Il avait pris un sexagénaire pour un sanglier : le tribunal de Draguignan le condamne à dix-huit mois avec sursis
Aujourd’hui encore, Frédéric ne comprend pas. Lui,
(1) chasseur depuis plus de dix ans, chef de battue depuis 2016 et reconnu à SeillonsSource-d’Argens pour sa rigueur concernant les règles de sécurité, a tué un homme en pratiquant sa passion. En pleurs à la barre du tribunal correctionnel de Draguignan (Var), il ne peut que se confondre en excuses.

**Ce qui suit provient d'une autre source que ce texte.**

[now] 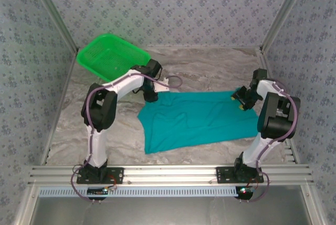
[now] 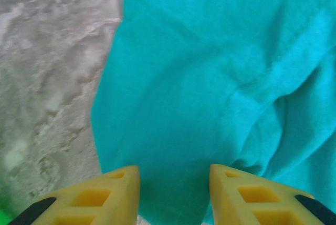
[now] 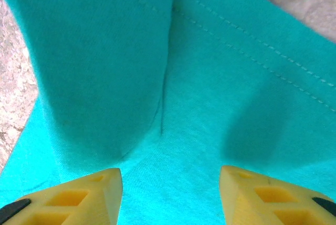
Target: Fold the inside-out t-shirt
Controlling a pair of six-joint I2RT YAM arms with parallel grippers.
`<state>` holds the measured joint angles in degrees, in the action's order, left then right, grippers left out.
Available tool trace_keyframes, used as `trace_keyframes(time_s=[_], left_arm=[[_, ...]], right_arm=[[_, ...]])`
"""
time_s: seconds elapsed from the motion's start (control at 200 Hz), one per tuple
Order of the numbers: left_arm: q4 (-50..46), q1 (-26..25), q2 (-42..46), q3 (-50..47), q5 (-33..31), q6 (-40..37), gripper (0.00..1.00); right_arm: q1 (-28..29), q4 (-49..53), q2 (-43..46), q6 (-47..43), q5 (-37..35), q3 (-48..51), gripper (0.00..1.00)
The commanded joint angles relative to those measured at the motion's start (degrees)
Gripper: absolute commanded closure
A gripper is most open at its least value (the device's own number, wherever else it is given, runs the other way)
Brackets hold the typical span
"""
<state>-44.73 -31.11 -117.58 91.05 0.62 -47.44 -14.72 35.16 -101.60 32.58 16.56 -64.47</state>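
Two arms are poised over the teal short-sleeved cloth t-shirt (image 1: 199,120), which is spread with no print showing on the grey marbled tabletop (image 1: 210,67) between them. The left gripper (image 1: 151,96) stands over the shirt's far-left corner. Its yellow jaws are parted with a clear gap and have hold of nothing. Seen from its wrist, the cloth's edge runs just left of that gap, and a rumpled fold (image 2: 273,109) lies ahead and to the right of the jaws. The right gripper (image 1: 241,101), over the far-right edge, is likewise spread and empty. A crease (image 3: 164,88) runs straight out from between its jaws, and a stitched hem (image 3: 252,51) lies ahead to the right. The step in hand appears to be taking hold of the far edge for a fold. To do it well, each pair of jaws should straddle the edge itself and pinch every layer. Both should then lift together, keeping the cloth taut and square.
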Motion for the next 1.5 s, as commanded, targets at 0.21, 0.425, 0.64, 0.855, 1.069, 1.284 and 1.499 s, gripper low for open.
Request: trace_keyframes(time_s=[0.21,0.425,0.64,0.855,1.069,1.284,1.499], left_arm=[[-1.27,1.19,1.19,-1.74,0.86,-2.27,0.56],[3.01,1.41,-0.36,-3.37,-7.04,-5.02,0.67],[0.03,1.41,2.3,-0.63,2.71,-4.81,0.86],[-6.49,2.48,1.21,3.73,5.27,-6.71,0.92],[-11.17,3.82,-0.27,9.27,6.34,-6.25,1.0],[-14.13,5.29,-0.1,15.07,8.58,-1.45,1.0],[-16.81,6.94,-0.55,19.59,9.88,1.87,1.0]], right_arm=[[-2.1,2.54,-0.76,-0.89,1.59,-2.53,0.45],[-2.36,2.5,-0.52,-1.21,1.36,-2.82,0.46],[-2.33,3.1,-0.92,-1.86,1.37,-3.06,0.49],[-2.49,2.81,-1.4,-2.0,-1.16,-3.36,0.66],[-2.51,2.06,-3.33,-1.56,-1.31,-6.6,0.98],[-2.35,3.12,-2.26,-0.94,-1.48,-8.8,1.0],[-2.7,3.14,-2.77,-0.29,-1.7,-8.11,0.72]])
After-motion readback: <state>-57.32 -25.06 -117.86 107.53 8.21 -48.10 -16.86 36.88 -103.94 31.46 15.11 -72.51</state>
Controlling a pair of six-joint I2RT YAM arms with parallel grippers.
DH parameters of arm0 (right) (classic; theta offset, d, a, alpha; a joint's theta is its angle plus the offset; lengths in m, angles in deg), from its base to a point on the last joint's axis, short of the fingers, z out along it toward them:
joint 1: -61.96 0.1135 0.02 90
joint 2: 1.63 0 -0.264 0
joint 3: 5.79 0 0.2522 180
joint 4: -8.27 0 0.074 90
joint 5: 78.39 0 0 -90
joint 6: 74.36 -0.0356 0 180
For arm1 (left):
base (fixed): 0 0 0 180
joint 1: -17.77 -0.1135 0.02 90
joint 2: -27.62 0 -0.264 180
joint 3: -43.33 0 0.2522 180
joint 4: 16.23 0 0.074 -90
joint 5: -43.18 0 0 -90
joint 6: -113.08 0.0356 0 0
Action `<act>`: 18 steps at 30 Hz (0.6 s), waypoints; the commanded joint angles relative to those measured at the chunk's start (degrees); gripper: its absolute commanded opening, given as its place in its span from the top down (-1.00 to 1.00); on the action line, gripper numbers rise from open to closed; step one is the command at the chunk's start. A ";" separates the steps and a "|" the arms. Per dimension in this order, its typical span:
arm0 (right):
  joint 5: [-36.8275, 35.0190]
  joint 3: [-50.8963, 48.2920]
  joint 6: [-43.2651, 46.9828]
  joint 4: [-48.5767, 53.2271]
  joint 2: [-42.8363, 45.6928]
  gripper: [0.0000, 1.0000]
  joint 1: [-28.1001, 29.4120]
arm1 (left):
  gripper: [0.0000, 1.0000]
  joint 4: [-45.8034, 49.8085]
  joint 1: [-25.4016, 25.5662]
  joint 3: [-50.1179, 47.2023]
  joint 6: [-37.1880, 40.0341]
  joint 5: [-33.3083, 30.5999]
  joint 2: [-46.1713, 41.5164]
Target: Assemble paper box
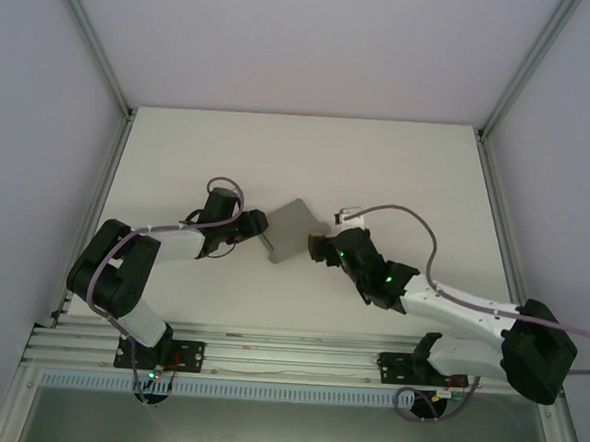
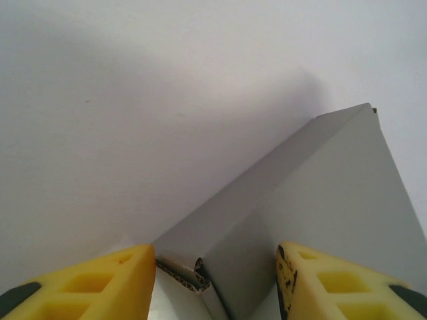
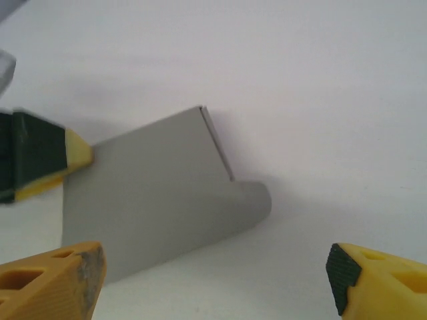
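Folding seems in hand mid-worktop; left gripper (image 1: 262, 237) half-open astride the paper box (image 1: 294, 231), unclamped; right gripper (image 1: 317, 244) wide, empty; next needs a firm pinch.

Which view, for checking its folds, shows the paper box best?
Right wrist: the paper box shows nearly whole, curled flap included. Top external shows it small and distant; left wrist shows one folded edge close up.

Table (image 1: 378, 166): one. Paper box (image 1: 292, 231): one, near the table's centre. Arms: two, left arm (image 1: 137, 261) and right arm (image 1: 460, 313), at the near edge. Grippers: two, left gripper (image 1: 261, 237), right gripper (image 1: 316, 245). Grey cables (image 1: 420, 221): two, one per arm.
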 commanded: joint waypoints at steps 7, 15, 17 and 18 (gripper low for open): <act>15.47 12.97 -5.27 7.84 -13.95 -0.98 -13.67 | 0.59 -7.49 -0.23 1.11 3.04 3.96 7.57; 34.36 15.01 -14.71 5.48 -23.20 -1.00 -19.24 | 0.69 -12.89 -2.06 -0.95 0.36 6.84 10.04; 36.60 14.67 -16.41 4.26 -24.54 -1.00 -19.58 | 0.69 -15.04 -2.71 -2.17 -0.47 7.82 9.86; 37.45 14.50 -17.60 3.53 -25.16 -1.00 -19.77 | 0.69 -15.32 -2.94 -2.57 -0.58 7.86 9.71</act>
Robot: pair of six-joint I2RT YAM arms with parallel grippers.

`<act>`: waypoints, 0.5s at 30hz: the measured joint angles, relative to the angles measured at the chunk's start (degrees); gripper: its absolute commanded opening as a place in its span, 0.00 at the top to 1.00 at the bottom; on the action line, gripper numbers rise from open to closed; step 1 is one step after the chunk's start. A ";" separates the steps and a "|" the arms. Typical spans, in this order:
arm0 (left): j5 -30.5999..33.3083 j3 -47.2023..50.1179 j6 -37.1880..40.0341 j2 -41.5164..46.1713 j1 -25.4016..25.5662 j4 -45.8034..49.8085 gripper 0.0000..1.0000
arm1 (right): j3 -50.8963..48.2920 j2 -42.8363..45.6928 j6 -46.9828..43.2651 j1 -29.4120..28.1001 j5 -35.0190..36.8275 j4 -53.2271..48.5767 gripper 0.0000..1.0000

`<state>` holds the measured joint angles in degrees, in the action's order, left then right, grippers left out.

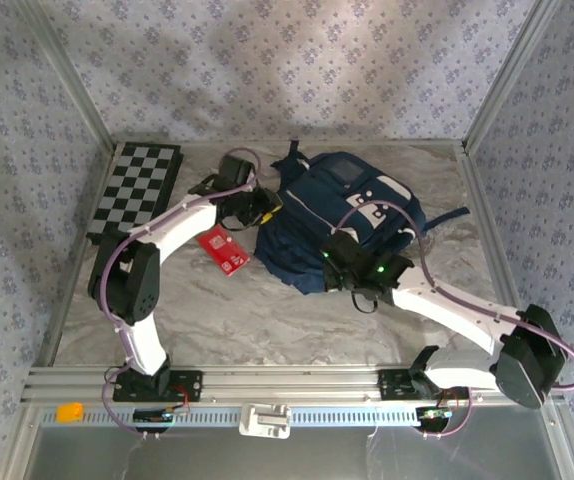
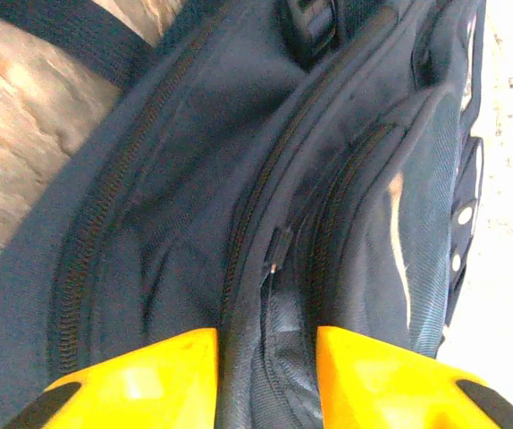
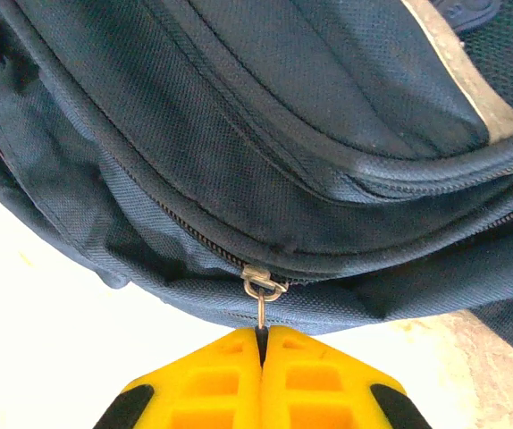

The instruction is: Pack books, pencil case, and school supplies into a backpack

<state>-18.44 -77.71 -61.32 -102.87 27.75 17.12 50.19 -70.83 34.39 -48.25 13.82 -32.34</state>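
The navy backpack (image 1: 352,205) lies in the middle of the table. My right gripper (image 1: 333,262) is at its near edge, shut (image 3: 262,332) on the metal zipper pull (image 3: 263,295) of the backpack (image 3: 265,134). My left gripper (image 1: 263,212) is at the bag's left end. Its yellow fingers (image 2: 163,371) stand apart (image 2: 267,344) astride a ridge of backpack (image 2: 176,179) fabric, with a small dark zipper pull (image 2: 280,248) just ahead. The red pencil case (image 1: 225,250) lies flat on the table left of the bag. The books and school supplies are out of view.
A black-and-white checkered board (image 1: 137,190) lies at the far left. Metal frame posts and patterned walls close in the table (image 1: 267,320) on three sides. An orange item (image 1: 69,411) and a white part (image 1: 265,420) sit by the front rail.
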 measured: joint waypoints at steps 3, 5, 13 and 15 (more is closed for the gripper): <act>1.97 5.49 -2.51 4.42 0.63 -2.89 0.50 | -0.15 -0.66 0.04 -0.07 -0.35 0.94 1.00; 3.26 9.92 -5.49 8.11 3.10 -3.91 0.46 | -0.50 -0.66 0.04 -0.07 -0.61 1.86 1.00; 8.55 14.97 -16.70 10.54 16.59 -8.50 0.42 | -1.75 -0.81 0.04 -0.17 -1.01 3.43 1.00; 10.10 14.84 -18.91 9.42 18.29 -9.68 0.42 | -1.88 -0.81 0.04 -0.17 -1.03 3.63 1.00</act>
<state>-8.34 -62.87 -80.23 -93.45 46.04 7.44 48.31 -71.64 34.44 -48.42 12.80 -28.71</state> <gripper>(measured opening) 0.577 0.052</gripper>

Avec un ami ce 2 octobre 2017, il s’était installé pour une partie de chasse à l’affût à proximité de son domicile. Il est 19 h 50 et il commence à faire sombre quand le duo entend du bruit dans les vignes. «Ona vu une masse se déplacer au ras du sol, faisant bouger les fils de fer. Pour moi c’était un sanglier. » Frédéric (DR) épaule, regarde dans sa lunette de visée et tire. Une fois. La cible se déplace sur la gauche. Deuxième tir. À chaque fois touché, le « sanglier » trouve encore la force de changer de rangée. Troisième tir. Mortel. Ce n’est qu’en se rendant sur place que le trentenaire s’aperçoit de sa tragique méprise. Blessé aux jambes et thorax, Pierre G. décède sous ses yeux.
Lors de l’enquête, l’expert en balistique déterminera que 168 mètres séparaient la victime du chasseur. À une telle distance et avec le bruit des détonations, impossible pour Frédéric d’entendre les cris du sexagénaire… D’autant plus qu’à cette heure, entre chiens et loups, il n’avait aucune possibilité d’identifier sa cible. « Savoir avec certitude ce qu’on vise, c’est une règle de base », le tance la procureure Laurence Barriquand. Néanmoins, le tout jeune père de famille n’a violé aucun règlement (2).
« Il y a pourtant une triple entorse aux recommandations de sécurité, relève Me Nordine Oulmi, intervenant aux intérêts des parties civiles. L’heure tardive, la distance des tirs et le fait que ceux-ci n’étaient pas fichants. Monsieur a cru que c’était un sanglier car il était venu chasser le sanglier… » Au bout du canon, pourtant, se trouvait Pierre G., sans doute présent dans les vignes à ce moment-là pour braconner. Habillé en tenue de camouflage et armé d’un fusil équipé d’une lampe torche (éteinte), il était «lui aussi à l’affût » pointe en défense Me Fabien Perez.
« On le surnommait d’ailleurs l’homme-sanglier tellement il était connu pour son braconnage. À quatre pattes, dans le noir, la confusion a été rendue possible… » Jusqu’à l’accident. Reconnu coupable d’homicide involontaire, Frédéric a été condamné à dix-huit mois d’emprisonnement avec sursis, interdiction de porter une arme pendant cinq ans et plus de 60 000 euros de dommages et intérêts.
V. W. 1. Le prénom a été modifié. 2. Contrairement à la battue, le port d’un vêtement de couleur orange fluo n’est par exemple pas obligatoire lors d’une chasse à l’affût.